# WHAT TO WORK ON:
Make an exact transcript of the lines in the data below, starting with the one containing "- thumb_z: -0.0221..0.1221" and going on through the one containing "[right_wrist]", with both included and the pictures left out.

# RECORDED INFORMATION:
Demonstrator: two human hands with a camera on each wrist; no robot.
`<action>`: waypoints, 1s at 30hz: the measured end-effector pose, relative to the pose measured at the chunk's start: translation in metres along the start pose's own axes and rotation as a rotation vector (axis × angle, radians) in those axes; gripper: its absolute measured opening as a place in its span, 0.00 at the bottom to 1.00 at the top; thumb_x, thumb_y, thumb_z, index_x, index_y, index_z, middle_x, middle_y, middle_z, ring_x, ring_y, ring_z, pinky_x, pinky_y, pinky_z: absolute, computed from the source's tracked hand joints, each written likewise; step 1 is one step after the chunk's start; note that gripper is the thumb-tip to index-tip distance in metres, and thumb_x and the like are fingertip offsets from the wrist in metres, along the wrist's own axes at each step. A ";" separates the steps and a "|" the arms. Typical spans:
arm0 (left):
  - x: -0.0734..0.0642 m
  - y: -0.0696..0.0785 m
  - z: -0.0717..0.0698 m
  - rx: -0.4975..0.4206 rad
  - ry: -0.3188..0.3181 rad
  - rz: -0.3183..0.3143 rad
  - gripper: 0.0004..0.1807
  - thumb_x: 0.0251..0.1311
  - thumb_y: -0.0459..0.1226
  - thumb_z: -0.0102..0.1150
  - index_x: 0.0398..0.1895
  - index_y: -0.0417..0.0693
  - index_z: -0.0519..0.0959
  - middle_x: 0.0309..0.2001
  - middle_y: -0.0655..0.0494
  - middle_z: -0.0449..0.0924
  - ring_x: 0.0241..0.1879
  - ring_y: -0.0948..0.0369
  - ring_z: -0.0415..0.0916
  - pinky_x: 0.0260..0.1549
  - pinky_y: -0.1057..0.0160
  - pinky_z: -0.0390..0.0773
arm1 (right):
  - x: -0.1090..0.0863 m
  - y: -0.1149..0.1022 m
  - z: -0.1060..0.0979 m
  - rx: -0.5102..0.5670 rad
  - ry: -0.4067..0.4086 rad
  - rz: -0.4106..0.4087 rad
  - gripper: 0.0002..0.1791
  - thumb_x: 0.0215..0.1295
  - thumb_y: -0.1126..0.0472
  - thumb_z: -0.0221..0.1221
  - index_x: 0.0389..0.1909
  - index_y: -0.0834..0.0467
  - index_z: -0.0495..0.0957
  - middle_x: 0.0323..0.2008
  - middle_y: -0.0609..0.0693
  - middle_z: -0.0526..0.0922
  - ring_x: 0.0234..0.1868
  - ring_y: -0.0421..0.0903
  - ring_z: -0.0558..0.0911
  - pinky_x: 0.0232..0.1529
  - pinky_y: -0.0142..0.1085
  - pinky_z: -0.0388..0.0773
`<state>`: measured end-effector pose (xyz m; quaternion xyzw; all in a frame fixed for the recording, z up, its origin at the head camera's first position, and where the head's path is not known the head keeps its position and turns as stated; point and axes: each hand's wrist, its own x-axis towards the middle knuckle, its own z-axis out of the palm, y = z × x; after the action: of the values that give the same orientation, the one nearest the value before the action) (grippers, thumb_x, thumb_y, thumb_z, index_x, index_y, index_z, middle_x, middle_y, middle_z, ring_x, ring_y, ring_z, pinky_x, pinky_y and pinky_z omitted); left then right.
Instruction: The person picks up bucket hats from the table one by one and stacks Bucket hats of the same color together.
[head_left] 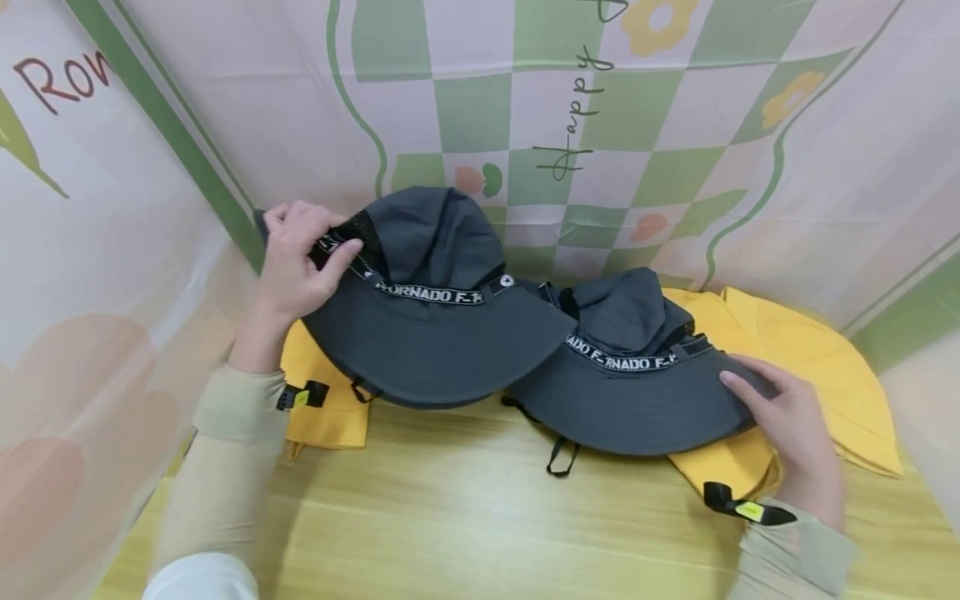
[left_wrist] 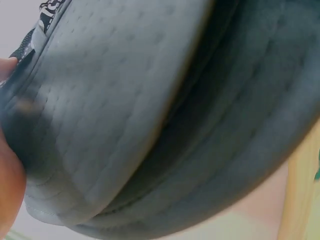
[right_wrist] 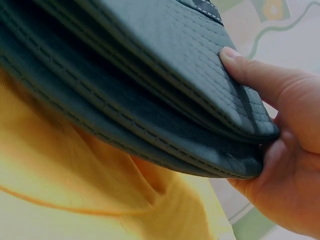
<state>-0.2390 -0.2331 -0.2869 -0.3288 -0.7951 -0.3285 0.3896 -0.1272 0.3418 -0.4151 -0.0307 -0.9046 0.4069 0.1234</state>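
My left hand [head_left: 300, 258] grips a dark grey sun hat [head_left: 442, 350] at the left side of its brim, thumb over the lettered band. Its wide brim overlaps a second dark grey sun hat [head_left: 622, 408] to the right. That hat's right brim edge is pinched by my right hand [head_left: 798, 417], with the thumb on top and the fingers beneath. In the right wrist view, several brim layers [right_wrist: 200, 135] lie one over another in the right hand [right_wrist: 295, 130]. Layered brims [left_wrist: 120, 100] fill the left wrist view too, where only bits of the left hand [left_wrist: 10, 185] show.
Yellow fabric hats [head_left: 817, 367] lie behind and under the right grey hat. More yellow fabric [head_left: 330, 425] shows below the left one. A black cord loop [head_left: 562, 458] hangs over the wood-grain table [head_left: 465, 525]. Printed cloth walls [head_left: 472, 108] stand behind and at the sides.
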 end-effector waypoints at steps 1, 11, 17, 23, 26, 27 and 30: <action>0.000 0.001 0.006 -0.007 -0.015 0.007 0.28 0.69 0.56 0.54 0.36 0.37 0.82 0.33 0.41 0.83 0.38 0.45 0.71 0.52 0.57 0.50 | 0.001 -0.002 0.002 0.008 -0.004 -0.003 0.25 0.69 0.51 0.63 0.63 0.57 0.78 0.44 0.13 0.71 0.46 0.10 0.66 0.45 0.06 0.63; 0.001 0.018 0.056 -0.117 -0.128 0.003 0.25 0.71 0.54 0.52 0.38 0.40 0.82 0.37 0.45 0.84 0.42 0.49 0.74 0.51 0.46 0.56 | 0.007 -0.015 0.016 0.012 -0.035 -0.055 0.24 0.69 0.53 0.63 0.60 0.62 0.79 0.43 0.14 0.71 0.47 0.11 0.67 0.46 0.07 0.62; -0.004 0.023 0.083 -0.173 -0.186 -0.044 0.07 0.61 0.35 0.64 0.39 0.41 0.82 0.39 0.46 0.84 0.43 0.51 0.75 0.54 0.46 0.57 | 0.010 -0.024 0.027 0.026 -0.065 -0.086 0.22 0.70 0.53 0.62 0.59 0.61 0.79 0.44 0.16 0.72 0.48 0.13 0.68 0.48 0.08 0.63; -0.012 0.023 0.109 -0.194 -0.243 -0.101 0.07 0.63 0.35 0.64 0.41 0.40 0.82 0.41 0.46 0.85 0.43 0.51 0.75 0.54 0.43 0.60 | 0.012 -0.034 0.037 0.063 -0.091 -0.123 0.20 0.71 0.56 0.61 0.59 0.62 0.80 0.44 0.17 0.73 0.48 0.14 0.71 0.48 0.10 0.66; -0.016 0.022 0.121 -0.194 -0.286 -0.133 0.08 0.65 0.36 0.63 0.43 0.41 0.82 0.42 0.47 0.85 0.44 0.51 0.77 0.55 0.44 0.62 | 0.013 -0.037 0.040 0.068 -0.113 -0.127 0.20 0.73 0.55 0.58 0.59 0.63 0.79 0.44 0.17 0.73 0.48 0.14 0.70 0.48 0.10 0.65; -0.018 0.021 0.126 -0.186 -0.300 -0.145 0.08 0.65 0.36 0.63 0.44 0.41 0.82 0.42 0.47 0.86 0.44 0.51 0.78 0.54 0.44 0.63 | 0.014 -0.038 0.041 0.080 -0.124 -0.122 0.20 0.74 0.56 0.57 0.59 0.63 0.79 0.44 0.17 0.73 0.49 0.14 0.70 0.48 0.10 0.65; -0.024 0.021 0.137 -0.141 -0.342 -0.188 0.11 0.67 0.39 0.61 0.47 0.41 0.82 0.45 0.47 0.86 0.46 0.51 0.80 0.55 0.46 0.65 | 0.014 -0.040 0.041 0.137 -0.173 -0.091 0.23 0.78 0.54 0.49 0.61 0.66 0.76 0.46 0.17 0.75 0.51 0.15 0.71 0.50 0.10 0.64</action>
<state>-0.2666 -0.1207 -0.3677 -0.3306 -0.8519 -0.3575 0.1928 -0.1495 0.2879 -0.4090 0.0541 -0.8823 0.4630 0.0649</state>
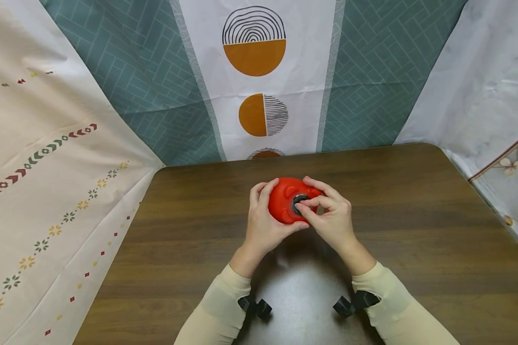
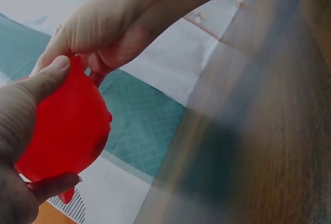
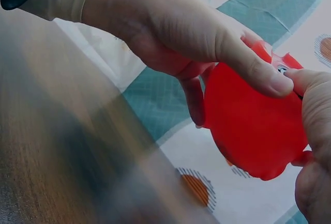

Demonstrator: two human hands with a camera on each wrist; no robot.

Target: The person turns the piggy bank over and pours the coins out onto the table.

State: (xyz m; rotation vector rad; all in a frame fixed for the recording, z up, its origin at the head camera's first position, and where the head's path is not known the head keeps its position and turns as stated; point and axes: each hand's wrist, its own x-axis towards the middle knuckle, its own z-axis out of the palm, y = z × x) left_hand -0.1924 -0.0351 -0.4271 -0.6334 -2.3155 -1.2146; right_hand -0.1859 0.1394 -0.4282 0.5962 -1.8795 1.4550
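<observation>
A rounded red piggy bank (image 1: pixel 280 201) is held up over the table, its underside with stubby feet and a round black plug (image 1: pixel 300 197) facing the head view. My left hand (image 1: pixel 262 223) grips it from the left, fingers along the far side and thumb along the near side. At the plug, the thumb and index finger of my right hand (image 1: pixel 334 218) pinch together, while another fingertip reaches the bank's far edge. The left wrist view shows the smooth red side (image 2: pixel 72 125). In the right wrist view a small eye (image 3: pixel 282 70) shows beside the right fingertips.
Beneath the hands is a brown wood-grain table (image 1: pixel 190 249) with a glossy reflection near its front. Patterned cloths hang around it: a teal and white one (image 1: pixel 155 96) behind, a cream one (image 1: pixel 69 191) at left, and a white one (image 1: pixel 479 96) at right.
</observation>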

# THE ANSWER:
  - thumb_z: -0.0221..0.1221
  - index_x: 0.0389..0.1909
  - index_y: -0.0834..0.0467
  - index_z: -0.0495..0.0957
  - middle_x: 0.0323..0.2008
  - middle_y: -0.0609..0.0693
  - middle_z: -0.0526..0.0922
  - ring_x: 0.0234..0.1868
  - ring_y: -0.0421..0.0903
  - ring_z: -0.0558..0.0911
  - pinky_x: 0.0232..0.1529
  - pinky_y: -0.0142..0.1085
  - pinky_z: -0.0388..0.0773
`<state>`: measured end-effector pose (xyz m; quaternion xyzw; all in a frame fixed for the recording, z up, its origin at the head camera's first position, and where the head's path is not known the head keeps its position and turns as stated; point and axes: each hand's wrist, its own x-axis towards the middle knuckle, its own z-axis out of the palm, y = z × x; after the action: of the values that give the same orientation, the one nearest the value before the action) (grippers, thumb_x, thumb_y, thumb_z, index_x, index_y, index_z, middle_x, middle_y, middle_z, ring_x, ring_y, ring_z, pinky_x, pinky_y and pinky_z omitted); left then right.
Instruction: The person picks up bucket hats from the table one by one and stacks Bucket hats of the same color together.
[head_left] 
[left_wrist] 
[right_wrist] 

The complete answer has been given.